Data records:
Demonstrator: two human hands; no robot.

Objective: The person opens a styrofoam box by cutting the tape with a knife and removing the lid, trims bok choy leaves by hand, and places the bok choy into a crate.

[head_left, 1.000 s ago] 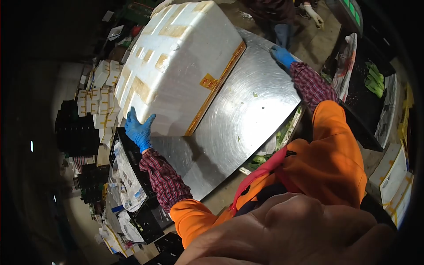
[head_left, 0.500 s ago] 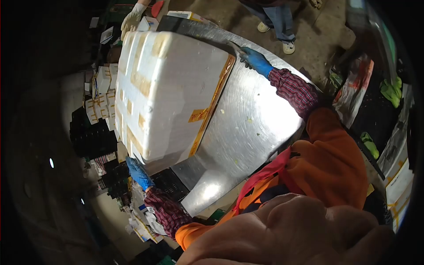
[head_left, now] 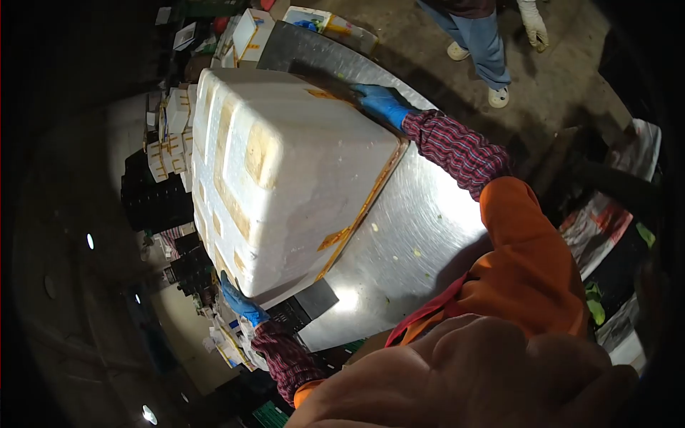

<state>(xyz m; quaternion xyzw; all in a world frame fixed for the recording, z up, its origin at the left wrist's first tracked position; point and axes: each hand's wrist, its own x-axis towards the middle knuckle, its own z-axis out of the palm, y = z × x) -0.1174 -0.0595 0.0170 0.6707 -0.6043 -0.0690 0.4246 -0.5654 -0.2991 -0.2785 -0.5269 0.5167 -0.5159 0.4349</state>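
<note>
A large white foam box [head_left: 314, 164] with brown tape along its rim lies tilted over a shiny metal table [head_left: 399, 235]. My left hand [head_left: 241, 303], in a blue glove, grips the box's lower left corner from outside. At the far side, my right hand [head_left: 382, 103], also blue-gloved, is against the box near its taped rim. Its fingers are partly hidden by the box, and I cannot make out a tool in it.
Beyond the table's far edge stands another person [head_left: 478, 43], with a white-gloved hand [head_left: 533, 25] hanging down. Stacked foam boxes [head_left: 168, 153] and black crates [head_left: 160, 203] are at the left. An open foam box [head_left: 307, 18] sits past the table's far end. Green leaves [head_left: 594, 303] lie at the right.
The foam box has shifted slightly right and down the view. My right hand, which held a grey blade-like tool, has moved against the box. The white-gloved hand has left the box.
</note>
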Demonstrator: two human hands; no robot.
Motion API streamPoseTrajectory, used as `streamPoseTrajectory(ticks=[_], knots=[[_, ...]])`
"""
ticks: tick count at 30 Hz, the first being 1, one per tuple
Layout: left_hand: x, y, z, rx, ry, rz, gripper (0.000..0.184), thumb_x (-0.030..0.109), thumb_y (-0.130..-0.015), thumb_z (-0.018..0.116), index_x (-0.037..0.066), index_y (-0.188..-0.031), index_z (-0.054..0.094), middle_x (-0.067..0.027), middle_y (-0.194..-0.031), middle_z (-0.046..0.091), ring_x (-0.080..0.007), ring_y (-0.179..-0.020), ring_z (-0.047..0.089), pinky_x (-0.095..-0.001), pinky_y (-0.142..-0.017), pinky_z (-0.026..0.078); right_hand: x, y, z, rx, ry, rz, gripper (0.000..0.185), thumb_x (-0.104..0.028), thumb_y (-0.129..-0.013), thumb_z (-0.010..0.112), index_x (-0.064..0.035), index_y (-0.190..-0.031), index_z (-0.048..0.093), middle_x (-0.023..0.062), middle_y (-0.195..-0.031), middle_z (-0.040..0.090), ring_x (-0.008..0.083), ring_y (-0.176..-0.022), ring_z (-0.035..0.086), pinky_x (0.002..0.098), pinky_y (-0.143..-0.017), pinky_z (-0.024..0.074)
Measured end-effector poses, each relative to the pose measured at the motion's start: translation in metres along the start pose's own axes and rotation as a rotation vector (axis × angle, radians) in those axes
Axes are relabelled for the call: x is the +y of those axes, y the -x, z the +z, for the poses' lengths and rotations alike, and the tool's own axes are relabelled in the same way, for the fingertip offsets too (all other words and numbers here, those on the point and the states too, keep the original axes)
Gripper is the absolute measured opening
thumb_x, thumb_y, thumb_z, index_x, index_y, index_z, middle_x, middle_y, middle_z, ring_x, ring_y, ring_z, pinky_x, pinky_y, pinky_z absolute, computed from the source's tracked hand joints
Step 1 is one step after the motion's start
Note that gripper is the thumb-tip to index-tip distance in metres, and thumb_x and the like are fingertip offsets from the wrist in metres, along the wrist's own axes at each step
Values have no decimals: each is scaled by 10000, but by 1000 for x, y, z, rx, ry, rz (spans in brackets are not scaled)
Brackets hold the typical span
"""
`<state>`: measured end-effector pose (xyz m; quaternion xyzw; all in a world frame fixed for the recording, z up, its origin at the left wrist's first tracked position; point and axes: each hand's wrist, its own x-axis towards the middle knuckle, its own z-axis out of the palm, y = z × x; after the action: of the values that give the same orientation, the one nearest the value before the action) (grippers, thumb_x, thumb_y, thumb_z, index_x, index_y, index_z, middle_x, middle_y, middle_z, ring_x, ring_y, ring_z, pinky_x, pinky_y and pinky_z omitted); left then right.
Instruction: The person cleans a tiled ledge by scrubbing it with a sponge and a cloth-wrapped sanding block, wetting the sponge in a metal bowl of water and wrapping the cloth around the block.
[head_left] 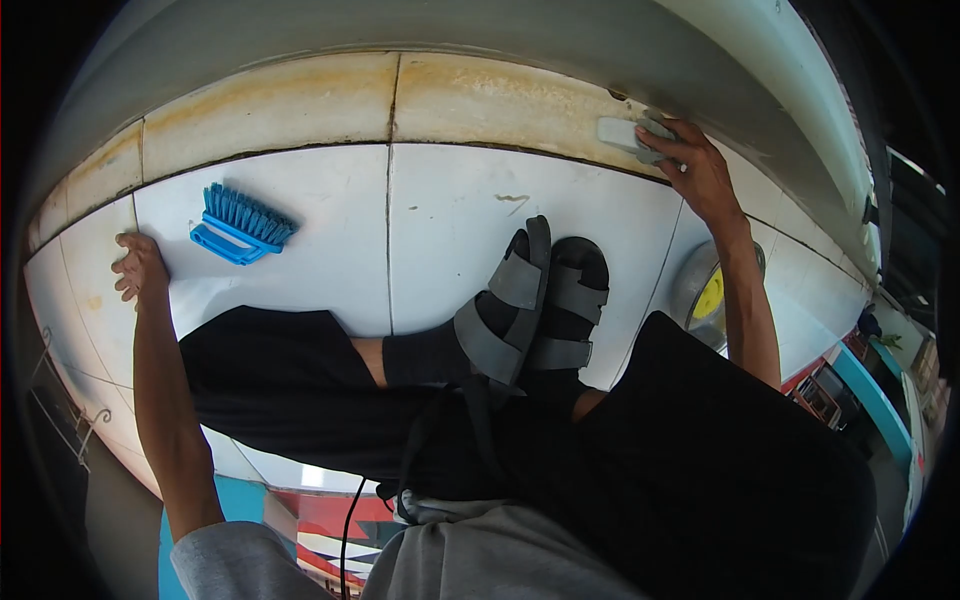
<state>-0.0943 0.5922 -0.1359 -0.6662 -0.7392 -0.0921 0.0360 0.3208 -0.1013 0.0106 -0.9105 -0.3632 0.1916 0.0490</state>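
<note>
My right hand [697,165] is closed around a small grey-and-white block [622,132], pressed against the stained tile border [480,100]. The block's pale end sticks out to the left of my fingers; its exact kind is unclear. On the far left, my left hand [140,268] leans on the white tiles, holding nothing, its fingers a little apart. Just right of that hand lies a blue scrub brush [240,230], its bristles pointing toward the border. Partly behind my right forearm sits a round metal bowl [688,290] with something yellow [709,295] inside.
White floor tiles [300,290] spread around my grey-strapped sandals [520,300]. Yellow-brown stains mark the border along a grey curved wall [480,35]. A small dark hole [617,95] shows near my right hand. A metal wire rack [75,420] stands at the left.
</note>
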Motion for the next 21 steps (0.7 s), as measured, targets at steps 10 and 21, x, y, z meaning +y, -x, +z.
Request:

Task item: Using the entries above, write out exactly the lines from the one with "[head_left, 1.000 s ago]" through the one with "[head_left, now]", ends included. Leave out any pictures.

Answer box:
[head_left, 1.000 s ago] 
[head_left, 0.500 s ago] 
[head_left, now] 

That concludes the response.